Philippa Childs, Head of Bectu, the union for creative ambition, said:

“These findings show the extent of the challenge facing parents and carers working backstage in theatre. It is ridiculous that they are struggling to agree flexible working arrangements in this day and age.

“Being a parent or carer isn’t an unusual set of responsibilities and the theatre industry needs to catch up with the rest of the working world. Bectu will be discussing these results with theatres we have relationships with and looking for practicable and workable solutions to this problem, to better support parents and carers.”

Sebastian Cater, Head of UK Theatre and Workforce Development, said:

“We welcome this research. SOLT and UK Theatre are committed to making theatre a more supportive working environment. In order for our industry to continue to thrive, we must open our doors to skilled professionals from all walks of life and recognise that retaining the best talent means responding and adapting to a wide range of needs.”

KEY FINDINGS:

●       Challenging working practices: Two out of three participants reported experiencing involuntary and excessive overtime. Eight out of ten reported less than 12 hours’ notice for schedule changes, with nearly half reporting a change of call times with less than six hours’ notice. Four out of ten participants have opted out of the Working Time Directive, with six out of ten unaware of their right to opt back in.
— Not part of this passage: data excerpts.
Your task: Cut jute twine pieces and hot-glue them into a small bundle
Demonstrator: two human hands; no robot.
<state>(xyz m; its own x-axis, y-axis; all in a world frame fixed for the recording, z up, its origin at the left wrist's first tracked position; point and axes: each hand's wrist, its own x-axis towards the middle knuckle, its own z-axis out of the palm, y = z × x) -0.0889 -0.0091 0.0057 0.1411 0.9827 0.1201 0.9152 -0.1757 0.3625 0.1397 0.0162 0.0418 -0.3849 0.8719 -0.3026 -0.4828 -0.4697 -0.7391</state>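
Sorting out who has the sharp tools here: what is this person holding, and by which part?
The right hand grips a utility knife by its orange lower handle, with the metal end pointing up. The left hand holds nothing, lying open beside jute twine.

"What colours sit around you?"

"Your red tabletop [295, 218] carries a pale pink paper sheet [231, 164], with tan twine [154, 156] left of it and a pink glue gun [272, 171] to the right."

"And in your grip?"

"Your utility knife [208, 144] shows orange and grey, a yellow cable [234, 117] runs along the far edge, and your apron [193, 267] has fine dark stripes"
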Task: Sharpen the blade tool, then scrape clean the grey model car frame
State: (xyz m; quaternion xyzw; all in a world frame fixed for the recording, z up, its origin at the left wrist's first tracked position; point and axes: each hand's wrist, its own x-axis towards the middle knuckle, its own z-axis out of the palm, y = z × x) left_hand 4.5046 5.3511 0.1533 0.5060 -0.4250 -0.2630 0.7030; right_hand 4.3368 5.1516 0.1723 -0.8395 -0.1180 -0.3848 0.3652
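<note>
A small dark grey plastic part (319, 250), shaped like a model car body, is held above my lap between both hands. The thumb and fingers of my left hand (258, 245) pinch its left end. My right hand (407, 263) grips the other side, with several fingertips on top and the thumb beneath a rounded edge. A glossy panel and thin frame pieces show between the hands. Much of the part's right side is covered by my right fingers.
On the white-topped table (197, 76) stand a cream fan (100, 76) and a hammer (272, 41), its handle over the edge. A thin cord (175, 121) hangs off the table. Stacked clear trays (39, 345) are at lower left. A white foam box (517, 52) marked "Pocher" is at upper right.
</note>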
●       Work-life balance: Ninety five percent reported concerns about their work-life balance.  Nearly half reported raising their concerns with employers but fewer than one in ten of these instances resulted in positive change. The remaining half of participants did not raise their concerns because they feared it would impact their employment or wouldn’t change anything.

●       Strong appetite for flexibility:  Flexible working appears highly sought after but with little evidence of implementation. Only three in ten participants had experienced, either directly or indirectly, some kind of flexibility within their department. Nine out of ten stated that they would consider various forms of flexible working if it was made available.

●       Four out of ten parents and carers reported changing jobs due to caring responsibilities: Primary drivers cited for changing jobs included inability to work full-time, overtime or tour. Increased flexibility and more regular hours were cited as the primary reasons for changing roles. Parents and carers reported more predictable working hours, flexibility and more support from employers would help them in their roles backstage, especially during busy production periods.

●       Women are disproportionately forced into career changes and compromises:  Six out of ten women working backstage have had to change jobs due to caring responsibilities (as opposed to two out of ten male workers) and are twice as likely to work on show, freelance or zero hours contracts as their male counterparts. In moving away from formal employee contracts, female backstage workers may miss out on career development and training opportunities that male backstage workers may continue to enjoy.

●       Gendered difference towards attitude to flexible working: Women specifically reported more frequently that they would like all forms of flexible working options to support their work-life commitments. Job shares were seen as a valuable tool for increasing the chances for freelancers to return to work and remain in employment over time. 

●       Men and women affected differently: Male backstage workers most frequently reported a lack of time and feeling exhausted due to time-based work-life balance conflict. Reported challenges of long, unpredictable hours and scheduling issues were equal between genders. Childcare was the second biggest challenge for parents and carers in general, but the biggest challenge for women. Over half of female parents and carers reported childcare as the major challenge. Fathers, even though they report a lack of time and working unmanageable hours, remain in full-time work.